REQUIRED ACTION
Return, exactly and in full, the lines of the records below starting at the one with "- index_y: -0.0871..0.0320" and ending at the one with "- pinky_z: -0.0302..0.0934", and no other lines.

—————

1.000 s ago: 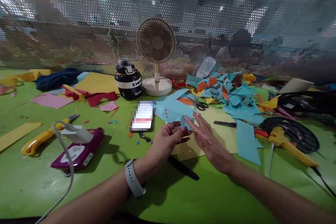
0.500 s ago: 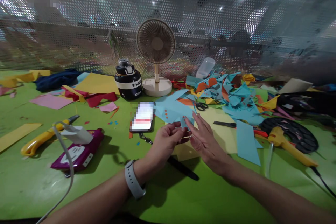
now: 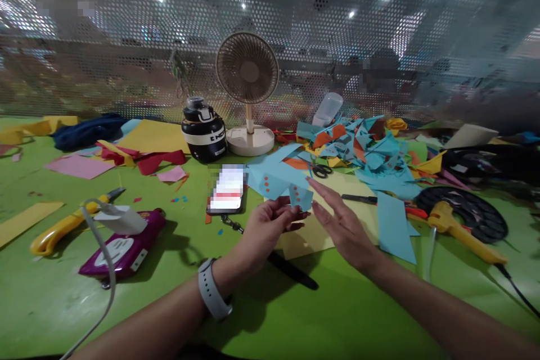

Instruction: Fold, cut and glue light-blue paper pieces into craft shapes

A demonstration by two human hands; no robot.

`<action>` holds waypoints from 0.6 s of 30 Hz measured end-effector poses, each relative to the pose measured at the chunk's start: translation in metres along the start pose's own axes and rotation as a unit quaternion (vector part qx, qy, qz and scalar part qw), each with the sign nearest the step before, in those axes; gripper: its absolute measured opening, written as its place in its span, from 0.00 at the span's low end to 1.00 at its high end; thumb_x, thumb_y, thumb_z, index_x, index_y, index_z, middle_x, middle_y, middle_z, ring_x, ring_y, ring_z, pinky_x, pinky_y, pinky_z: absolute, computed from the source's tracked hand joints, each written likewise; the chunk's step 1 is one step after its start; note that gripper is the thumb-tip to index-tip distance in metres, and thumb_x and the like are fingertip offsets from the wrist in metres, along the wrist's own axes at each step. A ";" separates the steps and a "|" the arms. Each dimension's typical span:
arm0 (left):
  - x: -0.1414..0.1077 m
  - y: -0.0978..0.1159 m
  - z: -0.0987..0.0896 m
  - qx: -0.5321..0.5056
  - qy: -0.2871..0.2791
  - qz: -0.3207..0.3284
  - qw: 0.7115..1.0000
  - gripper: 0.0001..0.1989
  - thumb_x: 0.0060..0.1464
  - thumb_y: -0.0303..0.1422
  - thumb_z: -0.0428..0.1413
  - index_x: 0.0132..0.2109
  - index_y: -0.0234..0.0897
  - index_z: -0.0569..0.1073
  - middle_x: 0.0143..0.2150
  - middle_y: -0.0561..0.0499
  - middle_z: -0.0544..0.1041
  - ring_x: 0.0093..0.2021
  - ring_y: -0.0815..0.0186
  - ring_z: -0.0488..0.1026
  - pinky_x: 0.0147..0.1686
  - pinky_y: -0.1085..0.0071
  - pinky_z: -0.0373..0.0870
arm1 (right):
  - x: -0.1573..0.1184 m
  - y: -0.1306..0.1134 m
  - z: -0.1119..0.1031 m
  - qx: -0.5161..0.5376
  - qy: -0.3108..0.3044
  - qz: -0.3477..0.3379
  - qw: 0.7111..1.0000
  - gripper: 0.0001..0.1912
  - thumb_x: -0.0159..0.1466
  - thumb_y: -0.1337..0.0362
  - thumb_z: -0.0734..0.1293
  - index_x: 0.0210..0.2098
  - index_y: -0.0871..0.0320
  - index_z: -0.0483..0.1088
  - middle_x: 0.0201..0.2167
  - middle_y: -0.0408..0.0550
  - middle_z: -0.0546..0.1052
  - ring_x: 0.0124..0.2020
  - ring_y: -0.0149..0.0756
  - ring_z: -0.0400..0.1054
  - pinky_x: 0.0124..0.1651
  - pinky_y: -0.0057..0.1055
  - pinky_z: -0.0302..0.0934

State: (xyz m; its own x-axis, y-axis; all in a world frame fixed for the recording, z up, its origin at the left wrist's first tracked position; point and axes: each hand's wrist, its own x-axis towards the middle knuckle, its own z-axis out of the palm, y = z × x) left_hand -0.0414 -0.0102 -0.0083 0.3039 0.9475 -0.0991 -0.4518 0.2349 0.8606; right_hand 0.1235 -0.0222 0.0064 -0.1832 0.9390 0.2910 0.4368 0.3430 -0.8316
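Between the fingers and thumb of my left hand (image 3: 272,225) is a small blue paper piece (image 3: 302,197) that bears a row of orange dots. My right hand (image 3: 343,225) is just right of that piece, its fingers stretched out and apart, with nothing seen in it. Behind my left hand lies a larger blue paper sheet (image 3: 276,171) with more orange dots. Under and behind both hands is a pale yellow sheet (image 3: 358,208). A phone (image 3: 228,188) with a lit screen lies left of the blue sheet.
A fan (image 3: 248,70) and a black bottle (image 3: 204,132) stand at the back. Blue scraps (image 3: 379,146), black scissors (image 3: 323,171) and a yellow glue gun (image 3: 464,233) are to the right. A purple box (image 3: 122,247) and a yellow-handled cutter (image 3: 67,225) lie left.
My right hand has moved right, off the small blue piece, whose orange dots now show more fully. My left hand still holds it. The view has shifted slightly.
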 end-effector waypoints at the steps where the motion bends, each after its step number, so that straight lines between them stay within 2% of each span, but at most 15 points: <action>1: 0.000 0.000 0.000 0.006 -0.009 0.002 1.000 0.14 0.44 0.35 0.66 0.38 0.34 0.75 0.34 0.48 0.80 0.37 0.62 0.78 0.41 0.67 0.73 | 0.002 0.002 0.000 0.035 0.023 0.024 0.999 0.27 0.65 0.51 0.61 0.62 0.47 0.59 0.60 0.47 0.64 0.62 0.40 0.54 0.65 0.44 0.47; 4: -0.002 -0.001 0.000 0.023 -0.030 -0.002 0.999 0.15 0.45 0.35 0.66 0.39 0.34 0.75 0.34 0.48 0.80 0.36 0.63 0.78 0.40 0.68 0.72 | 0.008 0.010 0.000 0.135 0.068 0.078 0.985 0.29 0.62 0.53 0.65 0.61 0.51 0.60 0.45 0.47 0.72 0.50 0.37 0.65 0.58 0.39 0.55; 7: -0.004 -0.001 -0.001 0.031 -0.044 -0.015 0.998 0.14 0.45 0.35 0.66 0.39 0.34 0.76 0.34 0.50 0.80 0.35 0.65 0.77 0.38 0.70 0.73 | 0.013 0.016 0.000 0.204 0.074 0.096 0.971 0.31 0.58 0.56 0.68 0.59 0.55 0.62 0.34 0.43 0.71 0.39 0.33 0.66 0.49 0.34 0.60; 12: -0.005 -0.001 -0.002 0.058 -0.052 -0.036 0.996 0.11 0.49 0.36 0.64 0.38 0.36 0.76 0.35 0.50 0.78 0.38 0.63 0.77 0.35 0.72 0.73 | 0.012 0.018 0.000 0.213 0.078 0.084 0.970 0.29 0.57 0.58 0.69 0.57 0.57 0.64 0.30 0.40 0.69 0.35 0.31 0.65 0.43 0.31 0.60; 18: -0.006 -0.001 0.000 0.107 -0.026 -0.014 0.994 0.11 0.50 0.37 0.63 0.38 0.35 0.76 0.33 0.50 0.77 0.32 0.68 0.75 0.30 0.75 0.72 | 0.005 0.013 0.004 0.143 0.074 0.047 0.986 0.28 0.60 0.58 0.67 0.58 0.58 0.62 0.31 0.42 0.69 0.36 0.32 0.65 0.47 0.34 0.60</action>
State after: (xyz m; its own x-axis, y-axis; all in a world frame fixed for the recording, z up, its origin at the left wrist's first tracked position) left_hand -0.0430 -0.0158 -0.0088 0.3587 0.9276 -0.1042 -0.2545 0.2046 0.9452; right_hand 0.1245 -0.0131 -0.0048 -0.0138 0.9668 0.2551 0.1751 0.2535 -0.9513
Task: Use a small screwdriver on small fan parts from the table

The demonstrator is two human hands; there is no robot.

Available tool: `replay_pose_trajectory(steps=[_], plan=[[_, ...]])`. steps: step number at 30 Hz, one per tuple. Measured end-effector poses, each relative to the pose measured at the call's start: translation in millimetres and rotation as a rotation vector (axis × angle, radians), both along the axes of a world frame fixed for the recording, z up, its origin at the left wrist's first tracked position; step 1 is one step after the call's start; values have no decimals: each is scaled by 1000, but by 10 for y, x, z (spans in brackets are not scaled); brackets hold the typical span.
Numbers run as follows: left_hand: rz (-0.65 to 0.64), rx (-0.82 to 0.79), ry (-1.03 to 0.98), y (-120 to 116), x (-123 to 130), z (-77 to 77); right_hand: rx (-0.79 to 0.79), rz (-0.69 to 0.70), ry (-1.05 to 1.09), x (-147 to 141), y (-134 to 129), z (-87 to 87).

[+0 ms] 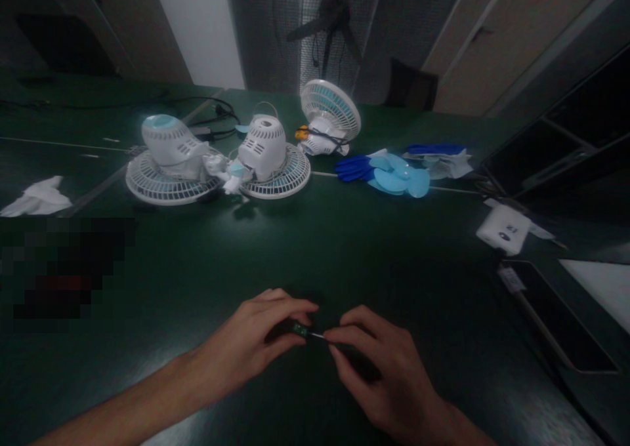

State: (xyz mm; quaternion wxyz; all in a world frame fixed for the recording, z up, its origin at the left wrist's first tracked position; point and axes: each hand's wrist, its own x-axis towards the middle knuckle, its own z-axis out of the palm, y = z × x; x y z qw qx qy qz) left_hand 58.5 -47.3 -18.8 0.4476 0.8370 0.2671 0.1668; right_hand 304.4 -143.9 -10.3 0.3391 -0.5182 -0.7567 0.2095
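Observation:
A small screwdriver-like tool (300, 330), with a dark green end and a thin metal shaft, lies low in front of me between both hands. My right hand (388, 367) pinches the shaft between thumb and forefinger. Around the green end curves my left hand (260, 331), its thumb close below and its forefinger raised apart above. Whether the left thumb touches the tool I cannot tell. The tool's far left end sits in shadow under the left palm.
Fan heads, one (172, 164) at left, one (268, 154) in the middle and one (329, 115) behind, lie on the green table (315, 249). Blue fan blades (398, 176) and blue gloves (353, 168) are to their right. A white box (504, 226) and dark tablet-like device (561, 315) lie right.

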Motion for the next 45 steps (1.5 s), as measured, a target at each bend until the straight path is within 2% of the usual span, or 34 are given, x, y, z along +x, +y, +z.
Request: replay_pose_trajectory(steps=[9, 22, 29, 36, 42, 45], plan=[[-16, -56, -11, 17, -3, 20, 15, 50, 19, -10, 21, -12], [-14, -81, 1, 18, 44, 87, 32, 93, -87, -60, 14, -50], [-24, -79, 10, 8, 54, 97, 68, 68, -69, -69, 10, 17], [-10, -71, 30, -4, 38, 81, 51, 34, -73, -121, 35, -45], [-47, -79, 10, -1, 47, 105, 70, 101, -104, -154, 15, -1], [-26, -76, 13, -5, 44, 82, 80, 75, -118, -192, 25, -12]])
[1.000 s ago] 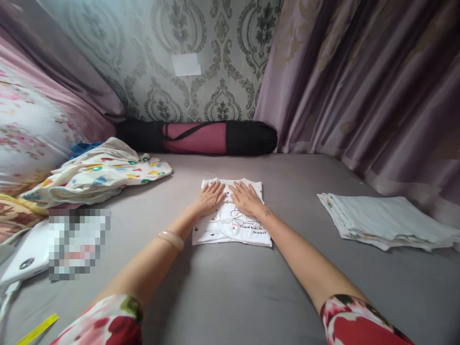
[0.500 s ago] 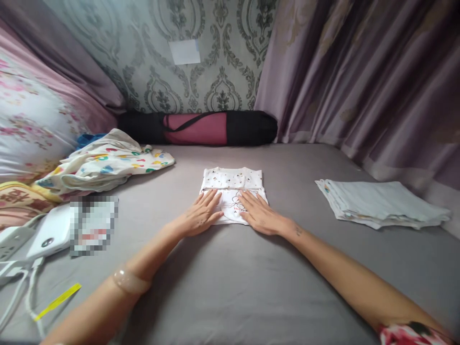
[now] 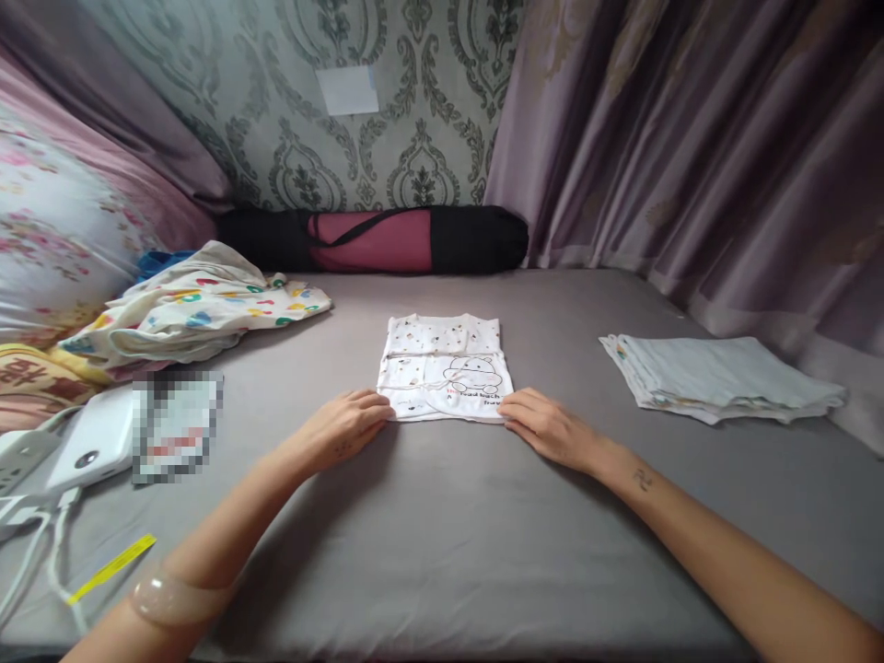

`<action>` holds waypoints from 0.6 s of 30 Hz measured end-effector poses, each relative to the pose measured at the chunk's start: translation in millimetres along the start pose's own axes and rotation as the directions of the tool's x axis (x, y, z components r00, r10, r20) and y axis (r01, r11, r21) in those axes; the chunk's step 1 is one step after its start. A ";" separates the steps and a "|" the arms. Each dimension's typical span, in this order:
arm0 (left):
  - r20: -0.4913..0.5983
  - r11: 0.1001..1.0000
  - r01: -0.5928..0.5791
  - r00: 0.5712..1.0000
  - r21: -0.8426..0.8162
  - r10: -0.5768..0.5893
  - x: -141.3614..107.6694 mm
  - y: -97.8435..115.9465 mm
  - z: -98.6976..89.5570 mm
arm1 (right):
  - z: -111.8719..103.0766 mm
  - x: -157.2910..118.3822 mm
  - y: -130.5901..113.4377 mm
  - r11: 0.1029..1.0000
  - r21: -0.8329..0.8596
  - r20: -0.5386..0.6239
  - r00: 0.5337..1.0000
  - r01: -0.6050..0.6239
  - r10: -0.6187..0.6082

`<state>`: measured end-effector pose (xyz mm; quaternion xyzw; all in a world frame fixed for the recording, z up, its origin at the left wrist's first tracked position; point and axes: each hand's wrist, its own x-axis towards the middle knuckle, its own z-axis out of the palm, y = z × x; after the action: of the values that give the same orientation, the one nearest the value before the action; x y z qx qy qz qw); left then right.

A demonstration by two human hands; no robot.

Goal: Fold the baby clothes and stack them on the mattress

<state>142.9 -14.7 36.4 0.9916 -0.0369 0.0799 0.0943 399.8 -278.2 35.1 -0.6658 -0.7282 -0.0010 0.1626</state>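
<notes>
A small white folded baby shirt (image 3: 442, 368) lies flat on the grey bed sheet (image 3: 428, 552). Tiny motifs dot its upper half, and a car-like cartoon with lettering marks the lower part. At its near left corner, my left hand (image 3: 351, 422) has its fingers closed on the edge. My right hand (image 3: 549, 428) pinches the near right corner in the same way. Both thumbs are mostly hidden under the hands.
To the right lies a stack of folded pale cloths (image 3: 718, 378). On the left are a crumpled patterned cloth (image 3: 200, 308), a white power bank (image 3: 97, 437) and cables (image 3: 59, 543). A black-and-maroon long bag (image 3: 373, 241) rests against the wall.
Both hands have slid from lying flat on the shirt's lower half out and back to its near corners, where the fingers are now closed. The cartoon print is uncovered.
</notes>
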 end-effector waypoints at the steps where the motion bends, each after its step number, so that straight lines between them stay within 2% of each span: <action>1: 0.008 1.000 -0.007 1.000 0.026 0.007 0.7 1.6 -1.0 | 1.5 0.1 0.0 0.999 -0.036 -0.001 1.000 0.012 -0.012; 4: 0.016 0.996 -0.001 1.000 0.088 0.000 2.6 5.1 -0.2 | 4.8 -0.9 -0.4 0.995 -0.100 0.014 1.000 0.027 -0.026; 7: -0.034 0.995 0.012 0.999 0.095 -0.009 3.2 3.9 4.8 | 4.3 -1.7 -0.8 0.998 -0.070 0.016 1.000 0.005 -0.004; 11: -0.111 1.000 0.013 0.994 0.011 -0.012 2.8 -3.3 11.3 | 3.7 0.8 2.9 0.999 0.029 -0.062 0.997 -0.035 0.037; 18: -0.114 0.989 0.066 0.990 -0.130 -0.081 2.7 -16.5 16.5 | 11.1 1.7 15.7 0.990 0.143 -0.085 0.996 -0.015 0.028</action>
<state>149.5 -1.8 17.8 0.9779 0.0002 0.1329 0.1615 412.2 -272.4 21.6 -0.6597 -0.7114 0.0238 0.2413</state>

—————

WORKED SOLUTION
  - index_y: -0.0871..0.0320
  - index_z: -0.0483..0.1088
  - middle_x: 0.0201..0.2167
  - middle_y: -0.0408..0.0550
  - middle_z: -0.0546..0.1052
  - ring_x: 0.0124..0.2020
  - ring_y: -0.0149..0.0756
  - ring_z: -0.0400..0.1054
  - pinky_x: 0.0124..0.1651
  - pinky_y: -0.0057..0.1055
  - pinky_z: -0.0302..0.0934

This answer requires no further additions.